What you should do:
Among the lines below, the one containing "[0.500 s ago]" opens the range and the one containing "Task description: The" closes it. Print that range exactly, without the pictures.

Listed entries:
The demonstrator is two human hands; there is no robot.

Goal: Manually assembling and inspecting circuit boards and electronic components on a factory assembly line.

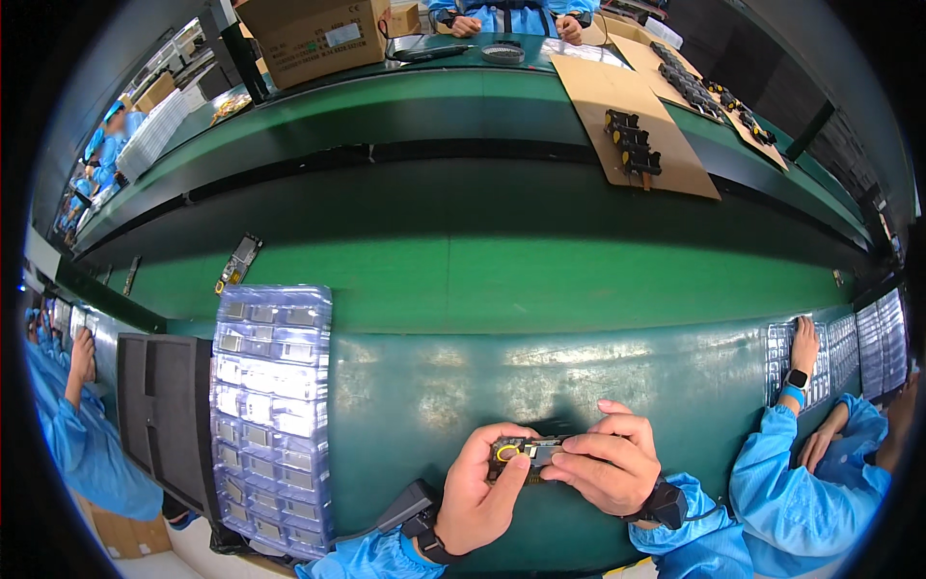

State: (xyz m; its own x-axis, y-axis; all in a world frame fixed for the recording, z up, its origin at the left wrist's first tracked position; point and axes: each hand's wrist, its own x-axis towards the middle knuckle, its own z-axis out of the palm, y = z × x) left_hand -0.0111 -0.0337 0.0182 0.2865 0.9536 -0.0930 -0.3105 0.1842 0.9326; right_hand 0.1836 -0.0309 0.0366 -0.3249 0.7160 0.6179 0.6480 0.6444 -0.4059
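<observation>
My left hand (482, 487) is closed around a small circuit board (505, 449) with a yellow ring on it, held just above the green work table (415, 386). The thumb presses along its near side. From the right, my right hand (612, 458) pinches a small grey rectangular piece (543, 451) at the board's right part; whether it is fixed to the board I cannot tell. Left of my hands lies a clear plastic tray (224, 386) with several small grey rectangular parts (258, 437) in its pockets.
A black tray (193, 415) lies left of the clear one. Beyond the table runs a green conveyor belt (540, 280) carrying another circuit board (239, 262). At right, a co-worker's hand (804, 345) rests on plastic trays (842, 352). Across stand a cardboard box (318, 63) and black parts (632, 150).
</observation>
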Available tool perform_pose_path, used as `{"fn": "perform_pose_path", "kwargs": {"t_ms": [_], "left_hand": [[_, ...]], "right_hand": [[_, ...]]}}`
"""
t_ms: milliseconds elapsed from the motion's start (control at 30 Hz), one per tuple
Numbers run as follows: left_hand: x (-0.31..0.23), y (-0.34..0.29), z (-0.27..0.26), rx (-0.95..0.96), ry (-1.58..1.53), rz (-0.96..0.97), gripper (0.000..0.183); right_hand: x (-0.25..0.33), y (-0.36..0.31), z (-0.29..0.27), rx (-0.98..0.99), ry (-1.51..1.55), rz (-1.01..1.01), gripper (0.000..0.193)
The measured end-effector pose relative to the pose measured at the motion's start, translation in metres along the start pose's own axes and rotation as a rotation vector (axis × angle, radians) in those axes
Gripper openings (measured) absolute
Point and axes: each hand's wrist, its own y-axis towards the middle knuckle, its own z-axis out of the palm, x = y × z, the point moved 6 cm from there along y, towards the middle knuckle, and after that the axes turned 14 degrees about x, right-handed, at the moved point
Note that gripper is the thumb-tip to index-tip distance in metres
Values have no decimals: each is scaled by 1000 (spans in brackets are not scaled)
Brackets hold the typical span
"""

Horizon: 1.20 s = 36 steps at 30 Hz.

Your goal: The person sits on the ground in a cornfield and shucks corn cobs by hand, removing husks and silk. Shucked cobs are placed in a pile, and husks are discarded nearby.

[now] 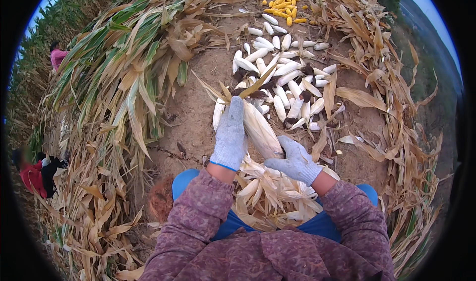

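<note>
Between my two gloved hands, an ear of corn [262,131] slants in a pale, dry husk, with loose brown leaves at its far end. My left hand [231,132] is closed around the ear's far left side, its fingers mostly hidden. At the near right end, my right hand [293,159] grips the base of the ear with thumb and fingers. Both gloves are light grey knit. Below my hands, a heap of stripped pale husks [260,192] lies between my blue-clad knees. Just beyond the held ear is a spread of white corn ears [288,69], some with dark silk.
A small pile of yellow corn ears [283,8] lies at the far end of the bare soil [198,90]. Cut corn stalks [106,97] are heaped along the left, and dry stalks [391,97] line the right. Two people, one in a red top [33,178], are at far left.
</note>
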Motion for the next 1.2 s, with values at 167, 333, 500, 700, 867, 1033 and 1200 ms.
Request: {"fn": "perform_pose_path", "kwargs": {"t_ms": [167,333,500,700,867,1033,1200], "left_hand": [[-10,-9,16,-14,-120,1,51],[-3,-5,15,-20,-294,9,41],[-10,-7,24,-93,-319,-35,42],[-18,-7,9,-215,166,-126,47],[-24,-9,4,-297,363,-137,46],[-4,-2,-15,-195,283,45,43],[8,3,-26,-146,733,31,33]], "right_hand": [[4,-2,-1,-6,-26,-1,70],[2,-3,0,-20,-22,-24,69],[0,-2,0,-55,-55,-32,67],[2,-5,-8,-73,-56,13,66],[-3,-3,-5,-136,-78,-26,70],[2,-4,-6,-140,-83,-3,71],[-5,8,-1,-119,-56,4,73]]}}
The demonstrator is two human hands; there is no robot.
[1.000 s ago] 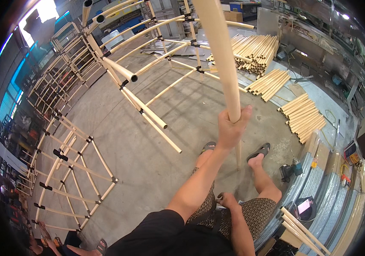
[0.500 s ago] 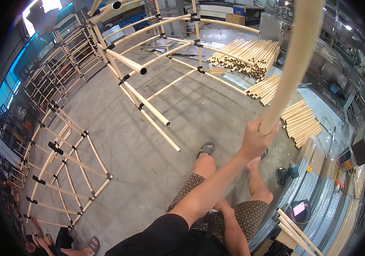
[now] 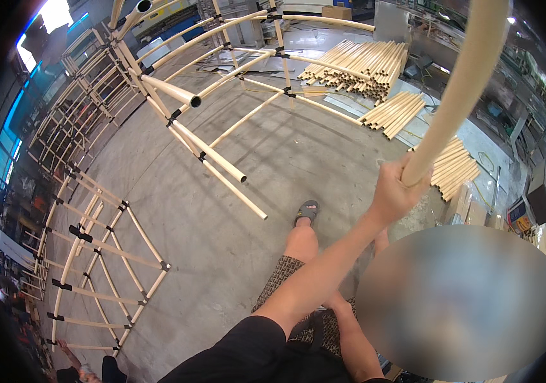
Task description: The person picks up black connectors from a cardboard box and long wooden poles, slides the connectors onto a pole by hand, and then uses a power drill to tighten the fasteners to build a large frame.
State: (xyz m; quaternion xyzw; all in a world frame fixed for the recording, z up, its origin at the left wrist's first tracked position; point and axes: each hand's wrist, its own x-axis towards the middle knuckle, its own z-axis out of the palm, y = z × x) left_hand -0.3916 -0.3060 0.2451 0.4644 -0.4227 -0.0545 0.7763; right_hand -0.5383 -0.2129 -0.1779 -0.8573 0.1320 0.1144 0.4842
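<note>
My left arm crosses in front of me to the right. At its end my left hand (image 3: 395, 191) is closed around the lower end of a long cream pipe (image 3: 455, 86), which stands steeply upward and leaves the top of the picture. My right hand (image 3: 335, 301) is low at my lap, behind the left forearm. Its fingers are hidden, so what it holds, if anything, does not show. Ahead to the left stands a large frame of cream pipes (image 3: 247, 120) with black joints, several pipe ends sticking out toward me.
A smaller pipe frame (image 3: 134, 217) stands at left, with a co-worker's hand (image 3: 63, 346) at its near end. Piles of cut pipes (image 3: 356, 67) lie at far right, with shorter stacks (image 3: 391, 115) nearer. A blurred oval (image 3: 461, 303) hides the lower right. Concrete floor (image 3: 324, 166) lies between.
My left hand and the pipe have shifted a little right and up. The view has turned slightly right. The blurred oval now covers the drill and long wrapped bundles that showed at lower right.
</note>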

Solution for this exercise:
[0.500 s ago] 
[now] 
Task description: The person picks up black connectors from a cardboard box and long wooden poles, slides the connectors onto a pole by hand, and then uses a power drill to tighten the fasteners to build a large frame.

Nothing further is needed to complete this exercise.